The bar itself is as stripped-back and simple as the brewery’s iconic brown bottle labels. There’s the same commitment to quality: Mauritz Borg, one of the city’s most knowledgeable beer servers, is manager here, and brown ales, export stouts and the magnificent Bière de Saison series sit alongside pale ales and IPAs.
For Traditionalists: Five Points
Five Points is based in the heart of Hackney, but - for all that borough’s sometimes frantic modern energy - its instincts are classical. Take a look at the beers it makes. There’s Railway Porter, a superb coal-dark, licorice-tinged beer, and Best Bitter, which is made with England’s most resolutely traditional hops: Fuggle, grown deep in the hop county, Kent.
And then there’s the taproom - not an archway, but a beautiful pub.

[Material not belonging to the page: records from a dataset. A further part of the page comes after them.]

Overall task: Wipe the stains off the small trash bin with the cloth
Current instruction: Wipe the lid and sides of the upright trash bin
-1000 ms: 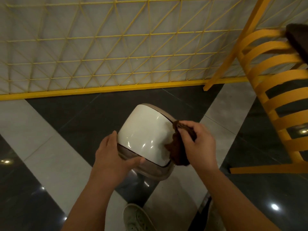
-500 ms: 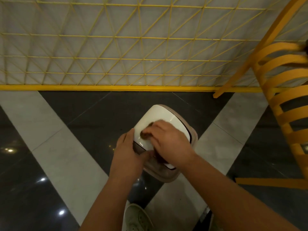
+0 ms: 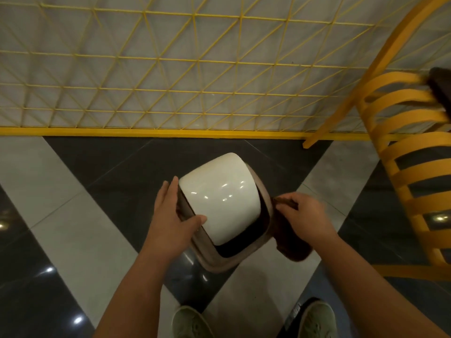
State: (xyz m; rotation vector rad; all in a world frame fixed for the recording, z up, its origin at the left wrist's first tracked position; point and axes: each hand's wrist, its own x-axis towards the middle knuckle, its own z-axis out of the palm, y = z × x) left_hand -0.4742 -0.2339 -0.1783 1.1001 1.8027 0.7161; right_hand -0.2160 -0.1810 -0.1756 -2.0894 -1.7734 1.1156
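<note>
The small trash bin (image 3: 219,193) is glossy white with a taupe rim, held tilted in the air above the floor, its rim end toward me. My left hand (image 3: 174,217) grips the bin's left side at the rim, thumb across the white wall. My right hand (image 3: 305,219) holds a dark brown cloth (image 3: 291,245) against the bin's right side at the rim. Part of the cloth hangs below my hand; the rest is hidden under my fingers.
A yellow wire-grid fence (image 3: 195,98) with a yellow base rail runs across the back. A yellow slatted chair (image 3: 410,172) stands at the right, a dark item on it. Dark and light floor tiles lie below, with my two shoes (image 3: 192,323) at the bottom.
My right hand with the cloth was on top of the bin's white wall half a second ago and has slid off to the bin's right side. The bin has tipped back a little.
</note>
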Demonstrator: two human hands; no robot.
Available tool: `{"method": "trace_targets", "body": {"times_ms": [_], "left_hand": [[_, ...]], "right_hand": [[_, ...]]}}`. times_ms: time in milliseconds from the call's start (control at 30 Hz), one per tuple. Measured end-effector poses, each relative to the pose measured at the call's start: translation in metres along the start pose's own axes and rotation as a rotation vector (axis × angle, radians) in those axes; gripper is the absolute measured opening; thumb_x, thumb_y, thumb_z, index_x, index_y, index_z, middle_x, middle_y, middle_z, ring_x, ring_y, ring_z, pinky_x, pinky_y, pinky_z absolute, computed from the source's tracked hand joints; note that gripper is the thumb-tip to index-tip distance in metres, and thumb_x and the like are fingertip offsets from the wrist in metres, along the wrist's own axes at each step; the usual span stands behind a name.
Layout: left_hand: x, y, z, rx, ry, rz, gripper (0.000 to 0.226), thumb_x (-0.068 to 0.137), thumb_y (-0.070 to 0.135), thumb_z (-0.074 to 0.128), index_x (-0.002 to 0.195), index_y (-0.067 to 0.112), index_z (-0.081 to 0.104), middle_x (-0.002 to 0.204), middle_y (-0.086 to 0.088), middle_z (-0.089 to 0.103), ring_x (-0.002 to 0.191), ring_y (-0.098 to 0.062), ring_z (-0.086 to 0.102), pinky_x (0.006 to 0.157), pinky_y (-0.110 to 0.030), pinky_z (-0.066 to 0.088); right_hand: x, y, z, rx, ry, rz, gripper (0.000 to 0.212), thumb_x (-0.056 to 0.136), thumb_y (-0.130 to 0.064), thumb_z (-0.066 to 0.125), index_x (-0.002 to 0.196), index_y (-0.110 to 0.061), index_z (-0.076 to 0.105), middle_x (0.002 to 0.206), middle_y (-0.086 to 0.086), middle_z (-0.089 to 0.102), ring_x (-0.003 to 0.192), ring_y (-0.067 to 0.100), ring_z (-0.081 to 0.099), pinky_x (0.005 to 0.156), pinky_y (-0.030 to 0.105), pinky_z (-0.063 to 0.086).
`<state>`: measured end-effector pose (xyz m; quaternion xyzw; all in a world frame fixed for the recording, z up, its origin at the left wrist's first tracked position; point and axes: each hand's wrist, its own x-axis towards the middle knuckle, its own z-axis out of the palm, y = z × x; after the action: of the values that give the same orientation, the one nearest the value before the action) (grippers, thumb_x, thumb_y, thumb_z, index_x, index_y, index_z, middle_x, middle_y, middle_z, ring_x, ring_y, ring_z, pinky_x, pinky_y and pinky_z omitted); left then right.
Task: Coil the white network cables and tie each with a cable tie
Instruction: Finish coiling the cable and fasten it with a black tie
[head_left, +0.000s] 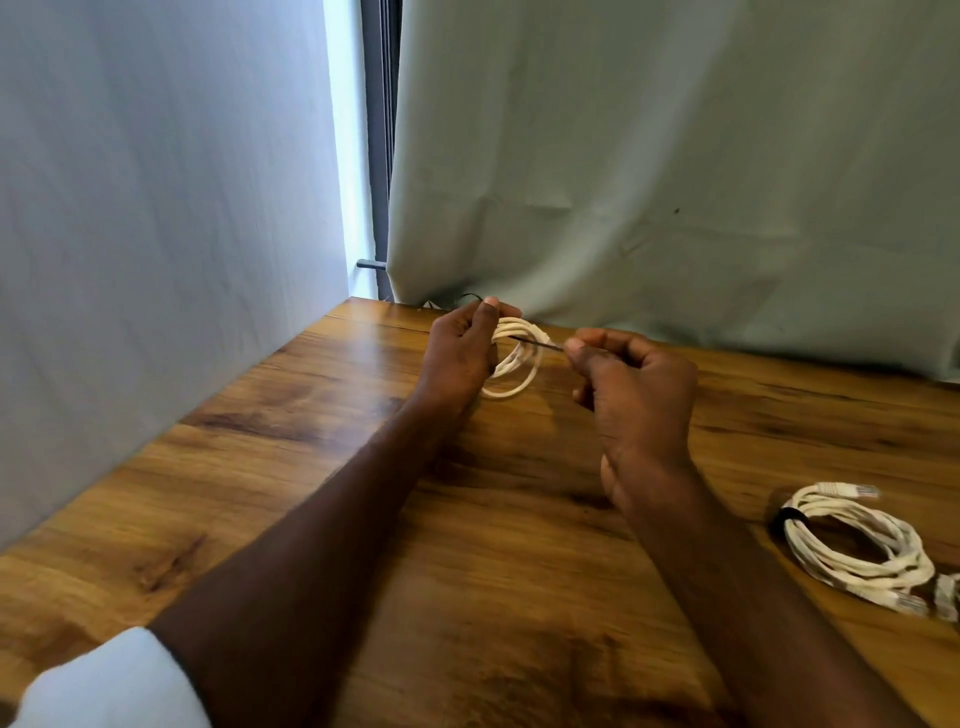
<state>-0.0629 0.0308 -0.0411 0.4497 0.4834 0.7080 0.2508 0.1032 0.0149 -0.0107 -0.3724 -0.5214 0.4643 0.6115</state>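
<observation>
My left hand (462, 353) grips a small coil of white network cable (519, 358) held just above the far part of the wooden table (311, 467). A thin black cable tie (537, 343) crosses the coil, and my right hand (628, 384) pinches its free end between thumb and forefinger, to the right of the coil. Part of the coil is hidden behind my left palm. A second white coil (857, 545), bound with a black tie (784, 519), lies on the table at the right.
Pale curtains hang close behind the table (675, 182) and along its left side (156, 208). A dark window frame (379, 156) shows in the gap between them. The table's left edge runs diagonally beside the left curtain.
</observation>
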Motion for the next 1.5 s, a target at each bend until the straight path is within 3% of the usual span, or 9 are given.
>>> {"method": "trace_targets", "body": {"times_ms": [333, 567, 800, 1000, 1167, 1267, 1333, 1400, 1500], "left_hand": [[-0.002, 0.007, -0.007, 0.026, 0.040, -0.133, 0.042, 0.115, 0.026, 0.038, 0.086, 0.011, 0.063, 0.049, 0.005, 0.052, 0.040, -0.006, 0.045, 0.041, -0.023, 0.036], [-0.003, 0.003, -0.004, 0.139, -0.070, -0.147, 0.038, 0.114, 0.030, 0.041, 0.096, 0.011, 0.068, 0.057, 0.005, 0.061, 0.051, -0.011, 0.049, 0.046, -0.026, 0.037], [-0.001, 0.002, -0.005, 0.137, -0.056, -0.154, 0.041, 0.113, 0.037, 0.045, 0.097, 0.005, 0.067, 0.059, -0.001, 0.051, 0.048, -0.010, 0.043, 0.047, -0.028, 0.035], [0.002, 0.003, -0.008, 0.008, 0.078, -0.282, 0.040, 0.111, 0.037, 0.049, 0.106, 0.002, 0.068, 0.053, 0.000, 0.053, 0.045, -0.011, 0.041, 0.045, -0.025, 0.035], [0.001, 0.007, -0.009, -0.130, 0.112, -0.317, 0.034, 0.110, 0.034, 0.052, 0.097, 0.006, 0.068, 0.047, 0.003, 0.056, 0.038, -0.009, 0.040, 0.044, -0.025, 0.034], [0.001, 0.007, -0.011, -0.169, 0.128, -0.325, 0.034, 0.109, 0.034, 0.054, 0.097, 0.006, 0.068, 0.045, 0.003, 0.055, 0.036, -0.008, 0.041, 0.041, -0.023, 0.035], [0.001, 0.007, -0.011, -0.168, 0.129, -0.330, 0.034, 0.109, 0.035, 0.055, 0.102, 0.006, 0.071, 0.046, 0.003, 0.054, 0.037, -0.008, 0.041, 0.043, -0.024, 0.036], [0.000, 0.006, -0.010, -0.149, 0.126, -0.314, 0.036, 0.109, 0.033, 0.055, 0.107, 0.004, 0.075, 0.046, 0.003, 0.053, 0.038, -0.008, 0.040, 0.043, -0.024, 0.035], [0.001, 0.004, -0.005, -0.156, 0.130, -0.293, 0.036, 0.109, 0.033, 0.056, 0.106, 0.005, 0.079, 0.049, 0.001, 0.048, 0.039, -0.009, 0.037, 0.041, -0.023, 0.032]], "right_hand": [[0.015, -0.021, -0.022, 0.036, 0.123, -0.404, 0.030, 0.087, -0.010, 0.082, 0.115, -0.010, 0.071, 0.073, 0.008, 0.064, 0.058, 0.016, 0.062, 0.056, 0.028, 0.056], [0.019, -0.010, -0.017, 0.272, 0.017, -0.183, 0.012, 0.085, -0.010, 0.083, 0.095, -0.007, 0.078, 0.072, 0.004, 0.069, 0.058, 0.013, 0.059, 0.051, 0.024, 0.053], [0.025, -0.001, -0.022, 0.089, -0.032, -0.209, 0.004, 0.085, -0.013, 0.083, 0.087, -0.016, 0.080, 0.063, 0.000, 0.068, 0.051, 0.011, 0.059, 0.052, 0.031, 0.054], [0.037, 0.002, -0.029, 0.180, -0.149, -0.031, 0.022, 0.086, 0.007, 0.075, 0.096, -0.012, 0.079, 0.097, 0.009, 0.078, 0.089, 0.019, 0.075, 0.076, 0.024, 0.059], [0.041, 0.006, -0.034, -0.210, -0.165, -0.263, 0.026, 0.086, 0.002, 0.078, 0.104, -0.017, 0.080, 0.105, 0.002, 0.078, 0.097, 0.012, 0.075, 0.086, 0.027, 0.061], [0.042, 0.005, -0.036, -0.296, -0.263, -0.252, 0.039, 0.085, 0.004, 0.078, 0.118, -0.018, 0.075, 0.119, 0.001, 0.072, 0.108, 0.006, 0.070, 0.091, 0.017, 0.056], [0.041, 0.008, -0.036, -0.670, -0.248, -0.342, 0.044, 0.085, -0.003, 0.080, 0.125, -0.020, 0.072, 0.132, -0.001, 0.058, 0.117, 0.007, 0.060, 0.088, 0.012, 0.046], [0.034, 0.012, -0.034, -1.030, -0.174, -0.413, 0.038, 0.087, -0.013, 0.080, 0.123, -0.022, 0.072, 0.137, 0.001, 0.048, 0.122, 0.016, 0.050, 0.087, 0.022, 0.040], [0.021, 0.014, -0.026, -1.158, -0.106, -0.472, 0.026, 0.092, -0.028, 0.075, 0.117, -0.025, 0.073, 0.126, 0.001, 0.051, 0.117, 0.023, 0.048, 0.087, 0.032, 0.043]]}}
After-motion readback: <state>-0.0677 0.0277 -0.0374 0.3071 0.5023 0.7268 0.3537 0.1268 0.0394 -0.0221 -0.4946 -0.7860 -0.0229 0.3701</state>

The Pembury Tavern is opposite the brewery, and - with its profusion of tiles, dark wood and hot-red stools - it’s a perfect amalgamation of ancient and modern. Drinking a pint of Five Points Best here is one of London beer’s great experiences.
For Travellers: Fourpure
Fourpure’s founders Dan and Tom Lowe always intended the brewery to be a celebration of travel, so it’s perhaps no surprise that - having sold to multinational Kirin - Dan took that literally, flying away in mid-2019. What they built, though, remains, and the best place to get a feel for it is at the brewery’s impressive ‘Basecamp’ taproom in Bermondsey.
£500,000 was spent on an industrial unit that now boasts 43 taps on a long horseshoe bar, a 10ft ‘departure lounge’ mural painted by artist Mercy Eade and a wide variety of seating, plus food from Hot Dog specialists Oh My Dog!. It’s the perfect place to get away from it all.
For the Independent-Minded: Forest Road
Forest Road’s owner, Pete Brown, a straight-talking Bostonian, is not happy with how multinational money has affected London’s beer scene in recent years, and he’s not afraid to say so. There’s an image of a raised middle finger on the wall at the taproom in E8, which reflects this, albeit in a tongue-in-cheek way.
These are exciting times for Forest Road: Brown has recently bought a brewery in south London, and a brewhouse from one of California’s most iconic modern breweries, Russian River, to go in it. There’s a lot more Forest Road beer in London’s near future, and this is the best place to enjoy it.